Work request: Leave out the pictures, and write out exactly the lines from the beginning of the material to the line holding "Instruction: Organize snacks", that line included, and nothing else.

Dataset content:
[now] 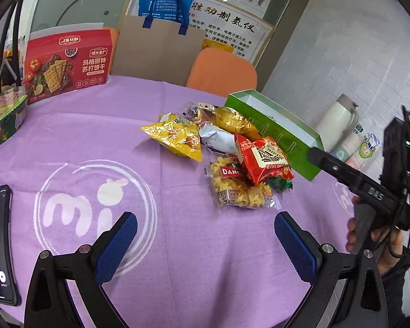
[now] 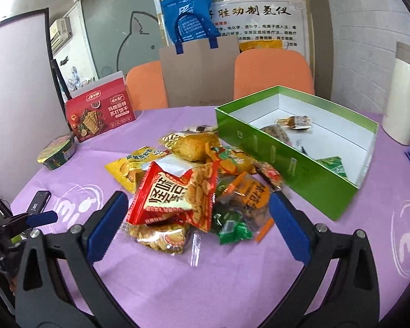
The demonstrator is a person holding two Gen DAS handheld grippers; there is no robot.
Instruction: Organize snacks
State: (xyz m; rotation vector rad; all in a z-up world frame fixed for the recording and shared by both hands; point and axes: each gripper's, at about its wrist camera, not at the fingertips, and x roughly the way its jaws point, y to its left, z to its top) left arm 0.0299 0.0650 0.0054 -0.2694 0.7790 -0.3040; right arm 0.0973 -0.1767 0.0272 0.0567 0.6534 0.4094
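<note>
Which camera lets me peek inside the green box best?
The right wrist view. It looks down into the green box, so you see its white inside with a few snack packets already lying there. The left wrist view shows the green box mostly from the side, only its outer wall and rim, with the contents hidden.

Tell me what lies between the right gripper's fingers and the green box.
The snack pile: the red cracker packet and an orange-labelled packet lie before the open right gripper, short of the green box. Right wrist view.

Glossy, crinkled foil and clear-plastic snack packets (image 2: 177, 191) lie on a matt purple tablecloth (image 2: 232, 273) beside a smooth, satin green cardboard box (image 2: 300, 169) with a white matt lining.
</note>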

Your response:
[now] 
[now] 
The demonstrator is a person holding two Gen DAS handheld grippers; there is no robot.
Instruction: Organize snacks

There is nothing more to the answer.